È proprio nella categoria dei film di denuncia che rientra Il Prigioniero Coreano, pellicola che sorprende nella sua capacità di sollevare una critica tanto verso il regime nordcoreano quanto (e soprattutto) del governo democratico a sud del 38° parallelo, la cui società non viene certo dipinta come felice alternativa al regime di Pyongyang.

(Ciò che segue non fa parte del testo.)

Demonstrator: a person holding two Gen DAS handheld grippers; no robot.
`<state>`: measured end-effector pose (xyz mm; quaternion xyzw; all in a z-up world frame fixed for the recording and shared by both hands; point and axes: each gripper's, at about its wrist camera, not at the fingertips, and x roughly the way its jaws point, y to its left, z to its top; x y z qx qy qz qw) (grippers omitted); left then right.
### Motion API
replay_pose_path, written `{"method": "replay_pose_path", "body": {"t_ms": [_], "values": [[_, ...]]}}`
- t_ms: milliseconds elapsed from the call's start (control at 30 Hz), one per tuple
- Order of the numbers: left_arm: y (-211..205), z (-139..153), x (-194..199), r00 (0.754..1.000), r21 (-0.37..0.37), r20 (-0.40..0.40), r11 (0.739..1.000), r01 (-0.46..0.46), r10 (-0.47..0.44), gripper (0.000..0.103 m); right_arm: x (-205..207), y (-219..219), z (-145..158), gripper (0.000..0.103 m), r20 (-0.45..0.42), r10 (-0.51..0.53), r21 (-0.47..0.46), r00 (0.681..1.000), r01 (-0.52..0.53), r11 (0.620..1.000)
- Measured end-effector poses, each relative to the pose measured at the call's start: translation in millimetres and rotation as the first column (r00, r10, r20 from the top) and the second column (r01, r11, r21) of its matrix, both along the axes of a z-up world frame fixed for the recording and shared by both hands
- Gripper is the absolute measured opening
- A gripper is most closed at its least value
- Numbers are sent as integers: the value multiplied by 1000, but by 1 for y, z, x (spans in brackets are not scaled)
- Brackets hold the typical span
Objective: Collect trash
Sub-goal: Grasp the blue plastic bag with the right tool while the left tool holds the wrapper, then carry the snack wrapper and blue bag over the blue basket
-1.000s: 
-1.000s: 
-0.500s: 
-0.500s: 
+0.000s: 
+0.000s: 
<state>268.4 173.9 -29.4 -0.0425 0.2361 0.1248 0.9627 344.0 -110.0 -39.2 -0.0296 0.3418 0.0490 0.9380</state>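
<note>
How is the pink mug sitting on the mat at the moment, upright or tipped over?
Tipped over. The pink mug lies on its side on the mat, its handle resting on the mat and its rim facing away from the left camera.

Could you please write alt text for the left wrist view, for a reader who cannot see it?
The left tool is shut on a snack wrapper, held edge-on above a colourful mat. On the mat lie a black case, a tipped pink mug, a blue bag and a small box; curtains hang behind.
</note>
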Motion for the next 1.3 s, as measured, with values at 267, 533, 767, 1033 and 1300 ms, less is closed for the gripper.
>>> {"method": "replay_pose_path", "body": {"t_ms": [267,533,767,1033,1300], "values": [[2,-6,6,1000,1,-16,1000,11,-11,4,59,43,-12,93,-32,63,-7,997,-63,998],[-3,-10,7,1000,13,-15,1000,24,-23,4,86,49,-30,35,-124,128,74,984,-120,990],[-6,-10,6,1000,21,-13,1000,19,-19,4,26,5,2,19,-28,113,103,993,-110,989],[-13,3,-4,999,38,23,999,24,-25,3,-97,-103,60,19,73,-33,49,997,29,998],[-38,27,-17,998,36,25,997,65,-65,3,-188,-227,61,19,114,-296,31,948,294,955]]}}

La pellicola narra la storia di Nam Chul-Woo (Ryo Seung-bum), pescatore nordcoreano che a causa di un guasto al motore della sua barca si ritrova in balia della corrente del fiume che passa fra le due Coree. Giunto suo malgrado in Corea del Sud, verrà subito arrestato dai militari: da lì in poi il malcapitato verrà interrogato e torturato perché ritenuto una spia inviata da Pyongyang, e dovrà affrontare avversità di ogni sorta nella speranza di poter un giorno tornare in patria dalla moglie e dalla figlia.
LA VICENDA DI UN PESCATORE PER UNA FORTE DENUNCIA POLITICA
Il film di Kim Ki-duk (degno rappresentante del cinema orientale contemporaneo nonché vincitore del Leone d’Oro nel 2012) torna a dirigere offrendo agli amanti della settima arte asiatica un’opera a tratti anticonvenzionale – considerando come è stata trattata la materia politica – dove ad essere criticato non è soltanto il sistema dittatoriale nordcoreano ma anche il “regime democratico e capitalista” di Seul nel quale manca, forse in maniera più velata, una vera libertà decisionale, quasi come se le dittature nella penisola coreana fossero due.
L’autore rischia perfino di infondere agli occhi dello spettatore una visione del regime isolato le cui ingiustizie non sono poi troppo differenti da quelle di un altro paese ‘libero’. La necessità di mistificare la realtà e di proiettare al di fuori dei confini un’immagine artificiale e propagandistica diventa così un comune denominatore tra le due Coree, mentre il sistema capitalista finisce quasi per prendere le sembianze di un ‘diavolo tentatore’ e la volontà di manipolare lo sventurato protagonista arriva a metterne in dubbio le ambizioni democratiche.
La questione politica rimane ovviamente il focus principale, ma di certo non è l’unico tema della pellicola, che si concentra anche sull’amore familiare: Nam Chul Woo, come Ulisse, è costretto fin dall’inizio a superare molte prove sia in patria che in terra straniera, ma la sua integrità morale e appunto il desiderio di rivedere moglie e figlia diventeranno il principale appiglio cui ricorrere per provare ad affrontare una vicenda più grande di lui.
UNO SGUARDO SORPRENDENTE SUL CONFLITTO DELLE DUE COREE
Il Prigioniero Coreano segna il ritorno di un grande autore con un lavoro magistralmente eseguito nella sua schematica semplicità, girato principalmente in interni e ben interpretato. I parallelismi su cui si regge la sceneggiatura, firmata dallo stesso Kim Ki-duk, funzionano a dovere e permettono di far comprendere facilmente il messaggio politico e sociale. Pur non presentandosi come il capolavoro del cineasta coreano il film si pone come opera imperdibile per i suoi estimatori – e non solo –, capace di offrire una visione lontana dagli stereotipi della particolare situazione di due paesi in continuo stato di guerra non belligerante; una situazione che coinvolge le persone ancor prima dei governi.